Mastering Conditional Regex


Conditionals are one of the least used components of regex syntax. Granted, not all engines support them. But in my view, the main reason for the low use of conditionals is that the situations in which they do a better job than alternate constructs is poorly known. This page aims to explain the details of regex conditional syntax and to present the typical situations where using conditionals makes sense.

Jumping Points
For easy navigation, here are some jumping points to various sections of the page:

Support for Regex Conditionals
Basic Conditional Syntax
Checking if a Numbered Capture Group has been Set
Checking if a Named Capture Group has been Set
Checking if a Capture Group at a Relative Position has been Set
Checking if a Lookaround has been Successful
Checking if a Subroutine Call has been Made
Checking if a Recursive Call has been Made
Checking that Embedded Code Evaluates to TRUE
Conditionals At Work: Balancing Delimiters
Conditionals At Work: Controlling Failure
Conditionals At Work: Self-Referencing Group


(direct link)

Support for Regex Conditionals

You can use conditionals in the following engines:

✽ .NET (C#, VB.NET etc.)
✽ PCRE (C, PHP, R…)
✽ Perl
✽ Python
✽ Ruby 2+

Some of these engines are able to test a richer set of conditions than others. We'll see these differences as we go.


(direct link)

Basic Conditional Syntax

The regex conditional is an IF…THEN…ELSE construct. Its basic form is this:

(?(A)X|Y)
This means "if proposition A is true, then match pattern X; otherwise, match pattern Y."

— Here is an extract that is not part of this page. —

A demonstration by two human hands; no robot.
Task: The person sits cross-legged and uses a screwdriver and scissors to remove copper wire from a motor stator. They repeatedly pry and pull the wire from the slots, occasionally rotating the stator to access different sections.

Often, you don't need the ELSE case or the THEN case:

(?(A)X) says "if proposition A is true, then match pattern X." (?(A)X|) means the same — but the alternation bar can be dropped.

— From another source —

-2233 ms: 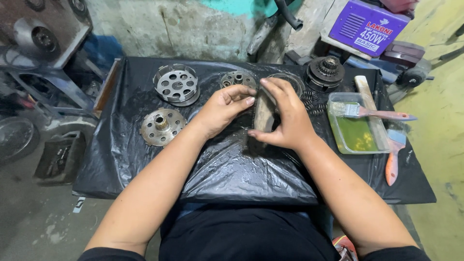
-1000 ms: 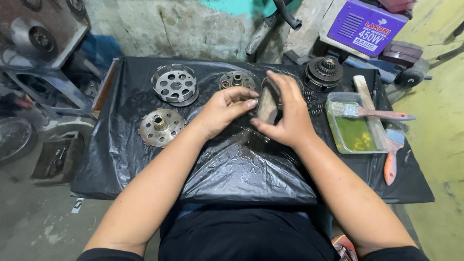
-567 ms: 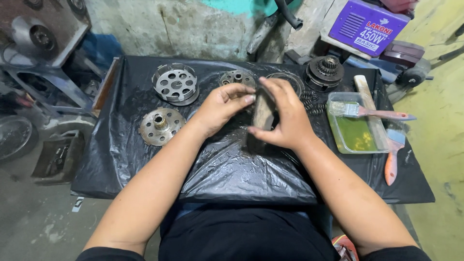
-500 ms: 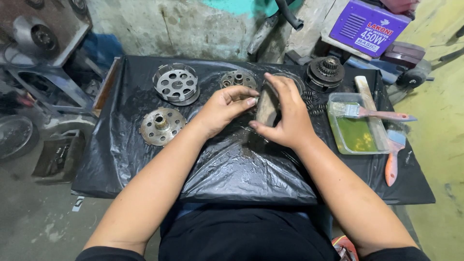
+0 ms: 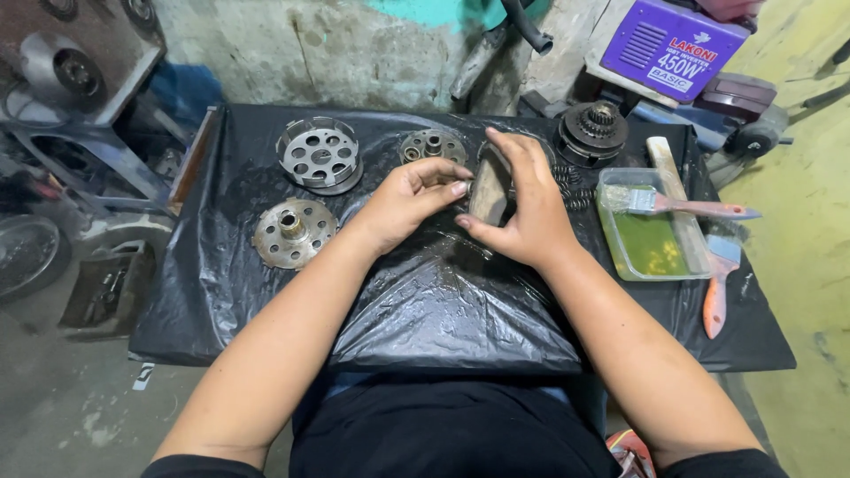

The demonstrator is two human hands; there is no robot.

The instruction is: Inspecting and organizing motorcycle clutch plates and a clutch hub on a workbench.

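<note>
Both my hands meet at the middle of a table covered in black plastic sheet (image 5: 443,301). Between them a brownish stack of ring-shaped plates (image 5: 490,193) stands on edge on the sheet. My right hand (image 5: 524,205) wraps over its top and far side. My left hand (image 5: 405,199) presses its fingertips against the near face of the stack. Much of the stack is hidden by my fingers.
A drilled metal basket (image 5: 320,156), a round hub plate (image 5: 292,233) and a small hub (image 5: 432,146) lie to the left and behind. A dark geared part (image 5: 591,131), springs (image 5: 571,182), a tray of greenish liquid (image 5: 651,248) with a brush (image 5: 682,209), and an orange-handled brush (image 5: 717,288) lie right.
My hands have stayed at the same spot, shifting their fingers a little around the stack of plates. The stack has tipped slightly back and forth between them.
</note>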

(?(A)|X) amounts to saying "if proposition A is not true, then match pattern X." If you translate the IF…THEN…ELSE construction literally, it says "if proposition A is true, then match the empty string (which always matches at every position), otherwise match pattern X."

Proposition A
Proposition A can be one of several kinds of assertions that the regex engine can test and determine to be true or false. These various kinds of assertions are expressed by small variations in the conditional syntax. Proposition A can assert that:

✽ a numbered capture group has been set
✽ a named capture group has been set
✽ a capture group at a relative position to the current position in the pattern has been set
✽ a lookaround has been successful
✽ a subroutine call has been made
✽ a recursive call has been made
✽ embedded code evaluates to TRUE


(direct link)

Checking if a Numbered Capture Group has been Set

To check if a numbered capture group has been set, we use something like:

(?(1)foo|bar)
In this exact pattern, if Group 1 has been set, the engine must match the literal characters foo. If not, it must match the literal characters bar. But the alternation can contain any regex pattern, for instance (?(1)\d{2}\b|\d{3}\b)

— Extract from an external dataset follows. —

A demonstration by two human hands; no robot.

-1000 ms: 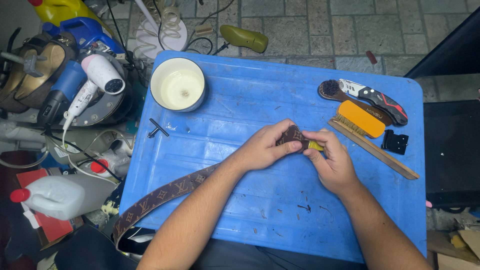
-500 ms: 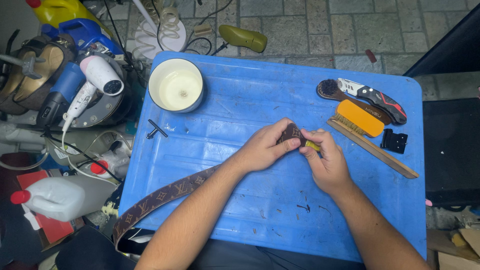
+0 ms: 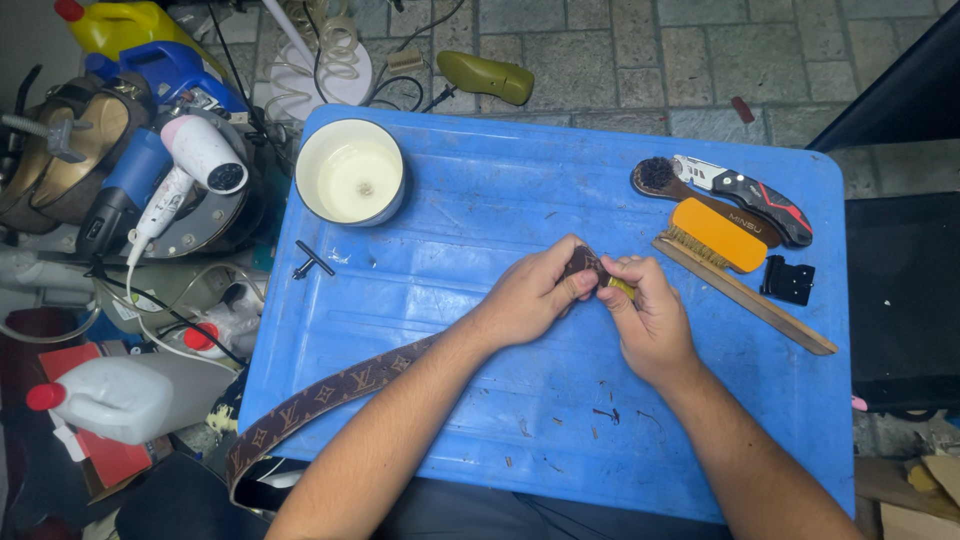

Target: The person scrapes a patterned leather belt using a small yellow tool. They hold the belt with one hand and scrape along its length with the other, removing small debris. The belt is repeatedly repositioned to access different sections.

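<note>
Spreading across most of the view, a blue plastic counter [image 3: 480, 200] carries the work, with grey stone floor tiles [image 3: 600, 50] beyond its far edge and a dark case [image 3: 905, 290] off its right side. A heap of gear crowds the left: a yellow jug [image 3: 125, 22], a blue power tool [image 3: 120, 195], a white hair dryer [image 3: 195, 160] and, lower down, a white bottle with a red cap [image 3: 120, 398]. A brown patterned belt [image 3: 320, 395] runs from the lower left corner, hanging over the counter's near edge, up along the left forearm to the middle, where both hands meet. The left hand [image 3: 530, 295] is clenched around the belt's end, thumb pressed on top, and the right hand [image 3: 650, 315] pinches the same end from the other side, with a small yellow piece [image 3: 622, 287] showing between its fingers; what that piece is I cannot tell, since the fingers hide most of it. A round white bowl [image 3: 350, 172] stands at the far left of the counter, well apart from the hands. To the right lie a long wooden brush with an orange back [image 3: 735, 258], a dark round brush [image 3: 660, 178], a folding knife with red and black handle [image 3: 750, 195] and a small black hinge [image 3: 790, 280]. A small black screw-like tool [image 3: 312, 262] lies near the bowl.
</note>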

A realistic use of a conditional that checks whether a group has been set would be something like this:

^(START)?\d+(?(1)END|\b)
Here is how this works:

✽ The ^ anchor asserts that the current position is the beginning of the string
✽ The parentheses around (START) capture the string START to Group 1, but the ? "zero-or-one" quantifier makes the capture optional
\d+ matches one or more digits
✽ The conditional (?(1)END|\b) checks whether Group 1 has been set (i.e., whether START has been matched). If so, the engine must match END. If not, the engine must match a word boundary.

The net result is that the pattern matches digits that are either embedded within START…END at the beginning of the string, or standing by themselves at the beginning of the string.

To achieve the same effect without a conditional, we could use ^(?:START\d+END|\d+\b), which forces us to repeat the \d+ token.


(direct link)

Checking if a Named Capture Group has been Set

To check whether the Group named foo has been set, use this syntax:

(?(foo)…|…) works in .NET, PCRE (C, PHP, R…) and Python
(?(<foo>)…|…) works in Perl, PCRE (C, PHP, R…) and Ruby
(?('foo')…|…) works in Perl, PCRE (C, PHP, R…) and Ruby

This example would work in .NET and PCRE:

^(?<UC>[A-Z])?\d+(?(UC)_END)$
✽ With (?<UC>[A-Z]) the optional capture group named UC captures one upper-case letter
\d+ matches digits
✽ The conditional (?(UC)_END) checks whether the group named UC has been set. If so, it matches the characters _END

This pattern would match the string A55_END as well as the string 123.


(direct link)

Checking if a Capture Group at a Relative Position has been Set

In PCRE (but not .NET, Perl, Python and Ruby), you can check whether a capture group at a relative position has been set. The relative position can be to the left of to the right of the conditional.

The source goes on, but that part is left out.